Les violences policières depuis le début du mouvement des gilets jaunes ont atteint des proportions aussi inimaginables qu’intolérables. Alors que le Conseil d’État vient de rejeter le recours en urgence de la Ligue des droits de l’Homme pour l’interdiction du LBD, le bilan des blessés graves ne cesse de s’alourdir. Dans ce climat de violence perpétuelle, brouillé par l’usage abusif des tirs lacrymogènes, la dérive autoritaire du gouvernement se confirme de semaine en semaine. Pourtant, ce tournant dans les méthodes de maintien de l’ordre s’inscrit dans un durcissement plus global, comme nous l’expliquent Gilles Da-Ré et Pascal Gassiot, membres actifs et bénévoles de l’Observatoire des pratiques policières (OPP).
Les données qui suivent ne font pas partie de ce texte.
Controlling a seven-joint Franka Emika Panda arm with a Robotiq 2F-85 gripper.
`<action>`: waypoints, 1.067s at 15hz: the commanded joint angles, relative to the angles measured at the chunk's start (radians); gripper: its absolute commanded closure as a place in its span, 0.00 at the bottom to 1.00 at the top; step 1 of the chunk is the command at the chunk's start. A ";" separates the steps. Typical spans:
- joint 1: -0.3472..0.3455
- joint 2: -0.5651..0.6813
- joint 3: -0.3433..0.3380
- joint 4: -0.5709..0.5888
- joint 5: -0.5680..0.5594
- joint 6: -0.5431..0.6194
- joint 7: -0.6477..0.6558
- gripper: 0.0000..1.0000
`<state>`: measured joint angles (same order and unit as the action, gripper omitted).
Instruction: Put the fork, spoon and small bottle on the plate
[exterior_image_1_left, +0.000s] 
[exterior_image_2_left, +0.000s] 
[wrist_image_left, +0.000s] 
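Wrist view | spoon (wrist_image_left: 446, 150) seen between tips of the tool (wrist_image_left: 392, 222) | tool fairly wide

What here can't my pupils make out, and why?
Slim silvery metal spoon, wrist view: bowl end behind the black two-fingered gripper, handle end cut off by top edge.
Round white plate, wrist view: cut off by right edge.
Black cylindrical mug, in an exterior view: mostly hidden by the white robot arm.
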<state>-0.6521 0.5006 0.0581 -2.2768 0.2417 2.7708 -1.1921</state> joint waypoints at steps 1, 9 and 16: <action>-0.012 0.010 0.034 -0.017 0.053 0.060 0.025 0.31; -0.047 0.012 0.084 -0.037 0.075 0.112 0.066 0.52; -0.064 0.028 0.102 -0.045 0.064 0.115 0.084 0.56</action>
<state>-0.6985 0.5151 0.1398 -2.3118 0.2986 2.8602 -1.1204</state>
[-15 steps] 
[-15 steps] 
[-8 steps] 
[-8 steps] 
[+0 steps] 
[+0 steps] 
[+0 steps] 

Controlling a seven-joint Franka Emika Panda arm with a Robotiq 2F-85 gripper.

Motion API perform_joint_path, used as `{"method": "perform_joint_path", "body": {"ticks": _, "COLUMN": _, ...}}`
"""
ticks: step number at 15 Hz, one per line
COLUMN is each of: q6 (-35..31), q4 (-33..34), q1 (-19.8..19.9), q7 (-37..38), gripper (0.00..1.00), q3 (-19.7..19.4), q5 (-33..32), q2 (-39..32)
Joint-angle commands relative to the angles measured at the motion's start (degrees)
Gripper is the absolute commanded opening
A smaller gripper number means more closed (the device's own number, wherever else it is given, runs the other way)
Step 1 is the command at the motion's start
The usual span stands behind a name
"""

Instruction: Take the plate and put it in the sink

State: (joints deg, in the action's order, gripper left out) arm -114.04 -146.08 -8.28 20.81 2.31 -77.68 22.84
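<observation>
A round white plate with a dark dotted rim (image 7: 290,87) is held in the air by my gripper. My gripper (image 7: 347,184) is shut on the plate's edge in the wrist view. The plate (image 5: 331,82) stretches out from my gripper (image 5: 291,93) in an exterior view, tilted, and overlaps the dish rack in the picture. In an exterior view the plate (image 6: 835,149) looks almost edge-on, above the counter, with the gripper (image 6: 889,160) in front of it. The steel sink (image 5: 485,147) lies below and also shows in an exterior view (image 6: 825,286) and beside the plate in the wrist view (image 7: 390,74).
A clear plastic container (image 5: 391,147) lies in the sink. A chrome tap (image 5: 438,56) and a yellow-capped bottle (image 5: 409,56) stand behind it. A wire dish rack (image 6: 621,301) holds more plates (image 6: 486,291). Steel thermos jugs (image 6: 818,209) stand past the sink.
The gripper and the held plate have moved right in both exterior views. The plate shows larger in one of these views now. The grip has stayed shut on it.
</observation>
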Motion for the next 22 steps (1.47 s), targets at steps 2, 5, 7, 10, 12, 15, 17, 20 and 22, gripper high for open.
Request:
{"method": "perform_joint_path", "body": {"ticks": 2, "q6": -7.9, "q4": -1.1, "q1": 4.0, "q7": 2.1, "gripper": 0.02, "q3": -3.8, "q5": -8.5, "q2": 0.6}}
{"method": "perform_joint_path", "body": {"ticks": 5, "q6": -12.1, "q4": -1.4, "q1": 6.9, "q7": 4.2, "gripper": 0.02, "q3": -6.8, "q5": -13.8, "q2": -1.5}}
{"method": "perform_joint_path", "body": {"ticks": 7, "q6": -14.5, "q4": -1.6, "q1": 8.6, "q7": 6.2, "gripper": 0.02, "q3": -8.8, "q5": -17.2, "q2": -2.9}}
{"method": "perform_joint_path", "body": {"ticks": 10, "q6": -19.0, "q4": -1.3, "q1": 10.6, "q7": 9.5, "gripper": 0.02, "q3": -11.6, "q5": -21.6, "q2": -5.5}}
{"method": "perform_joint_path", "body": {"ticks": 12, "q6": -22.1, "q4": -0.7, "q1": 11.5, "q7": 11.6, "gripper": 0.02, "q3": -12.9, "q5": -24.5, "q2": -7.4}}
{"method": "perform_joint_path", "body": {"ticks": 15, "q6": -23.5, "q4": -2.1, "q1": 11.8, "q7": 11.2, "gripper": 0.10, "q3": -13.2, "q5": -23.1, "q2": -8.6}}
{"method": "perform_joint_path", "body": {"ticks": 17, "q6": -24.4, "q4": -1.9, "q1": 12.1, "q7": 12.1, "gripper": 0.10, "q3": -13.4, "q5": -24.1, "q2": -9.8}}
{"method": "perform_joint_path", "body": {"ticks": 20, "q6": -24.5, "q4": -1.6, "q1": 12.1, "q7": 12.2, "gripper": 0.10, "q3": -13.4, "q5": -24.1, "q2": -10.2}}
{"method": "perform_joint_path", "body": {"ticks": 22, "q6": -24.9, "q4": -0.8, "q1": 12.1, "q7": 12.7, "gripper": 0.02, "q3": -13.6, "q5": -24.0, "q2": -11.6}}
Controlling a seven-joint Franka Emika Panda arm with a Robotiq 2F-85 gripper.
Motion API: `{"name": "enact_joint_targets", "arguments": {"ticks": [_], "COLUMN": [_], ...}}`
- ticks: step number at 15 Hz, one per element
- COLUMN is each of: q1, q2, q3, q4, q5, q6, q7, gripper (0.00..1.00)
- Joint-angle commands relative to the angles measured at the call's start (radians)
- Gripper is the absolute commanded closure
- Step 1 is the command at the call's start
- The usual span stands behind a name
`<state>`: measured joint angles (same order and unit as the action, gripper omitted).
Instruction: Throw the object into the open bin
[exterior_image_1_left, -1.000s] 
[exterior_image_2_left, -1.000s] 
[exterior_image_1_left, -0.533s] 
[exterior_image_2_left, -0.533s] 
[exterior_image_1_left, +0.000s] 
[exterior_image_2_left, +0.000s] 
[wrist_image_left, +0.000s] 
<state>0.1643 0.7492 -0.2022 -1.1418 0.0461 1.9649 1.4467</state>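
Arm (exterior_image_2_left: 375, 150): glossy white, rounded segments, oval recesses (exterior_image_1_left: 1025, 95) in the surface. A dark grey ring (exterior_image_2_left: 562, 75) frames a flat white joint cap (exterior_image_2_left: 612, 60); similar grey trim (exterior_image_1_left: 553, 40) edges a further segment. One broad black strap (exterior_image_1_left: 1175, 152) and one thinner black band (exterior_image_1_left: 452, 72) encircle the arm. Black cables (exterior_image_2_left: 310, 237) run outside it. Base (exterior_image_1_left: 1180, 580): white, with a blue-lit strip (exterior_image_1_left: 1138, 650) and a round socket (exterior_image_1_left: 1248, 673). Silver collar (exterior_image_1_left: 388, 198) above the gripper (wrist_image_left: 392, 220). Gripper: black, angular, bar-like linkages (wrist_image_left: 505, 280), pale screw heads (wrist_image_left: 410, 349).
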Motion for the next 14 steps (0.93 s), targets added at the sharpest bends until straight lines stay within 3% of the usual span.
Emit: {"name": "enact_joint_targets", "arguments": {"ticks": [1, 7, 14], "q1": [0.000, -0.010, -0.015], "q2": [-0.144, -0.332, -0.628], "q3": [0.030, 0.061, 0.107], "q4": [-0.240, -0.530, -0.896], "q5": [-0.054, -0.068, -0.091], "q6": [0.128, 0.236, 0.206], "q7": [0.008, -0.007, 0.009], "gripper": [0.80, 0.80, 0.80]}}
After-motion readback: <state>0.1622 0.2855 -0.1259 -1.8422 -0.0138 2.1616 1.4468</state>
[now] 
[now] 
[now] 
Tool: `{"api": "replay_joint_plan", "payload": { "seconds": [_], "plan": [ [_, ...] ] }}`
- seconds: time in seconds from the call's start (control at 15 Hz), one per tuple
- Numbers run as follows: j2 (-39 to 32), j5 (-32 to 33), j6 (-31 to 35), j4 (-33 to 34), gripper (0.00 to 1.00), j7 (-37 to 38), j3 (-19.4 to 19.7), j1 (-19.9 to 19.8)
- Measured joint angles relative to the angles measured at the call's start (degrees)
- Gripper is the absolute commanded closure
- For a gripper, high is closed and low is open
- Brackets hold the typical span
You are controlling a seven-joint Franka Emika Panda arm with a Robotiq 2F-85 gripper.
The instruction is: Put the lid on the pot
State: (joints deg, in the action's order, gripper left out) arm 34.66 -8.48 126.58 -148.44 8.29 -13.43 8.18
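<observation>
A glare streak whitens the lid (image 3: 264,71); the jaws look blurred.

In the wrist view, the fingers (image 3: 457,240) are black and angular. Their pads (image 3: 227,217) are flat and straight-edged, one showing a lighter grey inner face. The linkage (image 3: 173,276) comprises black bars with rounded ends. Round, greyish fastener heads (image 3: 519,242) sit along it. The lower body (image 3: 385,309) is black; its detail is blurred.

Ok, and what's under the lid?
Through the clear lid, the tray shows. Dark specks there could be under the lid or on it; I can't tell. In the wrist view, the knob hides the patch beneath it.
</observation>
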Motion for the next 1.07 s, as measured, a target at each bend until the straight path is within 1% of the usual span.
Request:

Ce collectif, né à Toulouse en 2017, à l’initiative de la Ligue des Droits de l’Homme et de la Fondation Copernic est présent dans toutes les manifestations. L’observation sur le terrain, associée à une analyse pointue des données, se donne pour mission de rendre compte des pratiques des forces de l’ordre et de leur évolution. 

LVSL – Pouvez-vous nous en dire plus sur l’émergence de l’Observatoire des pratiques policières ? Comment ce collectif s’est-il créé ?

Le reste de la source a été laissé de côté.